→ What to produce
Copy each line of the data beneath in which the word "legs" appears.

→ Data excerpt

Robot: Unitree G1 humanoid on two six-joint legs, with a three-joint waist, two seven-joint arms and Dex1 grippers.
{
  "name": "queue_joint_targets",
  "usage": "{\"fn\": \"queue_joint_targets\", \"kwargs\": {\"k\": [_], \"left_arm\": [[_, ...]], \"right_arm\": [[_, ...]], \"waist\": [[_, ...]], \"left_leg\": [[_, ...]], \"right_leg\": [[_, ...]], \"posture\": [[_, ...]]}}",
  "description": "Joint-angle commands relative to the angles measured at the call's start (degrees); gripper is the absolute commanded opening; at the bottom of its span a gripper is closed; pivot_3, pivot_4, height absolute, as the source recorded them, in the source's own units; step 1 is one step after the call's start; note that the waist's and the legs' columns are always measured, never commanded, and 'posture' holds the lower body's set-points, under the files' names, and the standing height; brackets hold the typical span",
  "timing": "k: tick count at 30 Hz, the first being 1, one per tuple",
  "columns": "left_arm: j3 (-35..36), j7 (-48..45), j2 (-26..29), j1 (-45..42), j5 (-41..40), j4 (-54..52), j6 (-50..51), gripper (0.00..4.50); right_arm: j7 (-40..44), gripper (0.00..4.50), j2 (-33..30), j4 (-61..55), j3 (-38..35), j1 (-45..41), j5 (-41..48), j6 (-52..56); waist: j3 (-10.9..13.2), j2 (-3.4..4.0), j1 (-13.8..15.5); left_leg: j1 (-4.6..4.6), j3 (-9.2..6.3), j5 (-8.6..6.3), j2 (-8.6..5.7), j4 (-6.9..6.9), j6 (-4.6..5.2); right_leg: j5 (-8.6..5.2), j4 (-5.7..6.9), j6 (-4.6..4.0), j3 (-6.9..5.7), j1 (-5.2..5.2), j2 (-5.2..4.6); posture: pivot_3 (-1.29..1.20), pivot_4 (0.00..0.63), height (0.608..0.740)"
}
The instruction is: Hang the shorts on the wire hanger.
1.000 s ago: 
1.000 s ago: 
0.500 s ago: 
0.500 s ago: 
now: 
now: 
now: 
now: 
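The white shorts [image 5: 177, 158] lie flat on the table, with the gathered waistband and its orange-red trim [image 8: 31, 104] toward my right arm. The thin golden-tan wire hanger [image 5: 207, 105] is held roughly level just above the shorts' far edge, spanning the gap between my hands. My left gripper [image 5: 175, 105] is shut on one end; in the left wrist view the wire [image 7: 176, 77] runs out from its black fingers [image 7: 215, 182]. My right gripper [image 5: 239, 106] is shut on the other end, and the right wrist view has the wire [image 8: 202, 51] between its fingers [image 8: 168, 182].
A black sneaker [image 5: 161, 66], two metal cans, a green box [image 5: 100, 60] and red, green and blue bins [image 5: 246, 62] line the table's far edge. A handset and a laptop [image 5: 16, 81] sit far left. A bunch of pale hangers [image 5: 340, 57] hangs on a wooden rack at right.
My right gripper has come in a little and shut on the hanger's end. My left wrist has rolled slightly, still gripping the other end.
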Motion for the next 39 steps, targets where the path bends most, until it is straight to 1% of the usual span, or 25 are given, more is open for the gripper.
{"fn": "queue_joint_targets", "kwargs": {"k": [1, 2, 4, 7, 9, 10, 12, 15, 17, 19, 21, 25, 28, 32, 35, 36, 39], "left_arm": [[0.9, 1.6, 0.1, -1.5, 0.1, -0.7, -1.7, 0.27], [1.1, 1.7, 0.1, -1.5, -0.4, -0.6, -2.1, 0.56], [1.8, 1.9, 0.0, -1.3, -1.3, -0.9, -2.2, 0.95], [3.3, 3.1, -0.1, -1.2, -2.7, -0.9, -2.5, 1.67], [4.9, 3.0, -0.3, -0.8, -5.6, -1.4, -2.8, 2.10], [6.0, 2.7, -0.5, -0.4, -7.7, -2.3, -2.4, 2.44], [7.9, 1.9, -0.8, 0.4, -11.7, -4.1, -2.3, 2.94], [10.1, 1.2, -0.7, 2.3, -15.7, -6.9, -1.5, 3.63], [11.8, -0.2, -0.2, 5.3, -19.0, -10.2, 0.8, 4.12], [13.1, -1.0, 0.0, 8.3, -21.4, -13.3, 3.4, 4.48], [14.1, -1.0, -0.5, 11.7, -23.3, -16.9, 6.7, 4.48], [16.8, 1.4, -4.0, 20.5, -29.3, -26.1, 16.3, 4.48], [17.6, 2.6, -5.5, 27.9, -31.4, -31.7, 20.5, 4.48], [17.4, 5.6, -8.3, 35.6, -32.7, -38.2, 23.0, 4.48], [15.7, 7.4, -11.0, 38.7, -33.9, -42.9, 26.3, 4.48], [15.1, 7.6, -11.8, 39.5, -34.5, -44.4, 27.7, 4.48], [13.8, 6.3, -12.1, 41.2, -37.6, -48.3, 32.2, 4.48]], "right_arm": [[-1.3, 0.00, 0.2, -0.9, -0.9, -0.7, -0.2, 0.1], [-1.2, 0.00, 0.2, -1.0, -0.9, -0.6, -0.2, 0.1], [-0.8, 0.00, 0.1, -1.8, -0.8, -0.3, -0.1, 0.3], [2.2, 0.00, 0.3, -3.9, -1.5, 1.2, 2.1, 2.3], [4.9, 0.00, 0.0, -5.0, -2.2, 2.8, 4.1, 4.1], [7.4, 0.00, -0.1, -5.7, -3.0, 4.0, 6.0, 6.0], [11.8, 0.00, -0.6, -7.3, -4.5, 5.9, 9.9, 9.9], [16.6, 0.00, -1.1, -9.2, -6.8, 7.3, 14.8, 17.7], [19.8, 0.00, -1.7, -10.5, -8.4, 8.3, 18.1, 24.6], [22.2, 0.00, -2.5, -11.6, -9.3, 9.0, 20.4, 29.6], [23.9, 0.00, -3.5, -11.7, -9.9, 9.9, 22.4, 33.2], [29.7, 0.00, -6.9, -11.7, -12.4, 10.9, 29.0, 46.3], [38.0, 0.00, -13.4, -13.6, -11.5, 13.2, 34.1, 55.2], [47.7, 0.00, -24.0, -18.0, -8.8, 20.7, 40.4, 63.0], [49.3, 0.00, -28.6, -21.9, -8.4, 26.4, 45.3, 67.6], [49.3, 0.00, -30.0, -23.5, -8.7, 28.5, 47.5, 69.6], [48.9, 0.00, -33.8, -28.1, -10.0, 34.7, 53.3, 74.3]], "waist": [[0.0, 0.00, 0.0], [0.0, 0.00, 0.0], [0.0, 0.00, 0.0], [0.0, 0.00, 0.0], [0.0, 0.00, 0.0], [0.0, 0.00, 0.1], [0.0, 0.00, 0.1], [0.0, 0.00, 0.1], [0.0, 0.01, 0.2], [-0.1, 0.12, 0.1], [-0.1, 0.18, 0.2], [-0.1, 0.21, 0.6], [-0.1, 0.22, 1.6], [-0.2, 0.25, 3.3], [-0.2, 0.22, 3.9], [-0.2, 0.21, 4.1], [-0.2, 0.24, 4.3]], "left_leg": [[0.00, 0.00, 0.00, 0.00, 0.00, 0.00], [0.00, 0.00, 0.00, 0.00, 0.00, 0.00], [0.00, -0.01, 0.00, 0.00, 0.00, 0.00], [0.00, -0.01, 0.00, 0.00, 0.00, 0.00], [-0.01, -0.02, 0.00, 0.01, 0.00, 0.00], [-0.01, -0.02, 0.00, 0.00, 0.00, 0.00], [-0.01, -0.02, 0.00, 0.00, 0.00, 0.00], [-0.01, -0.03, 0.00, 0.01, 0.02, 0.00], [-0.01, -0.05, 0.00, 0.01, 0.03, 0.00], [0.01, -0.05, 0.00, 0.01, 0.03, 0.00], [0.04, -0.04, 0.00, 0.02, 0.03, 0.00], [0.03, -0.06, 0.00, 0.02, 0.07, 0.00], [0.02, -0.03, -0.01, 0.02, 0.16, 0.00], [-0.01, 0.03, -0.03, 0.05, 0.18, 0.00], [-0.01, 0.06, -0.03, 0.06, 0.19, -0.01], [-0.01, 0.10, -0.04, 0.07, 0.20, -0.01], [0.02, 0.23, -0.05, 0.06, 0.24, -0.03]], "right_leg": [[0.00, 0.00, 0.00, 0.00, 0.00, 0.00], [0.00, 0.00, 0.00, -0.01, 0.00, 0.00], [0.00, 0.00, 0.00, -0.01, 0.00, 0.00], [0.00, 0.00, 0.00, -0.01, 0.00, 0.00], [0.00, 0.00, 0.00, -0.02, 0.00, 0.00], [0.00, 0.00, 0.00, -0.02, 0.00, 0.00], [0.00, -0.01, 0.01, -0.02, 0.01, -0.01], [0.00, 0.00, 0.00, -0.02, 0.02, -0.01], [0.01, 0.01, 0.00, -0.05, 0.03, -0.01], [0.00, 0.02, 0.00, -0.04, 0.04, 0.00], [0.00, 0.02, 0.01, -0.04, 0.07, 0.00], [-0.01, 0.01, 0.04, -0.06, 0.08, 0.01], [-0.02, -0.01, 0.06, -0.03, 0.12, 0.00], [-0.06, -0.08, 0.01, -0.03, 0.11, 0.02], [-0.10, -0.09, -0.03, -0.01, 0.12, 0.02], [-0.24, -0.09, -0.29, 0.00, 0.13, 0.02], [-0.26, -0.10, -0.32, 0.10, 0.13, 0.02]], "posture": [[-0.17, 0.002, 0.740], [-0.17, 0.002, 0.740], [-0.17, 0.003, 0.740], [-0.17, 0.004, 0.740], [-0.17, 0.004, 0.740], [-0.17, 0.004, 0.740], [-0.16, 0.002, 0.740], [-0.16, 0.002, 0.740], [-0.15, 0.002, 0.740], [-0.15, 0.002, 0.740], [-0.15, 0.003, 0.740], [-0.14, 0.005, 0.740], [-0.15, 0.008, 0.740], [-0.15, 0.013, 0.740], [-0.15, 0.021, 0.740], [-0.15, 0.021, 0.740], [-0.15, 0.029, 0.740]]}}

→ Solution to this problem
Robot: Unitree G1 humanoid on two six-joint legs, with a three-joint waist, two seven-joint arms and Dex1 grippers.
  "description": "Joint-angle commands relative to the angles measured at the call's start (degrees); gripper is the absolute commanded opening; at the bottom of its span a gripper is closed; pivot_3, pivot_4, height absolute, as the source recorded them, in the source's own units; step 1 is one step after the call's start; note that the waist's and the legs' columns are always measured, never commanded, and 'posture' holds the lower body's set-points, under the files' names, and the standing height; brackets hold the typical span",

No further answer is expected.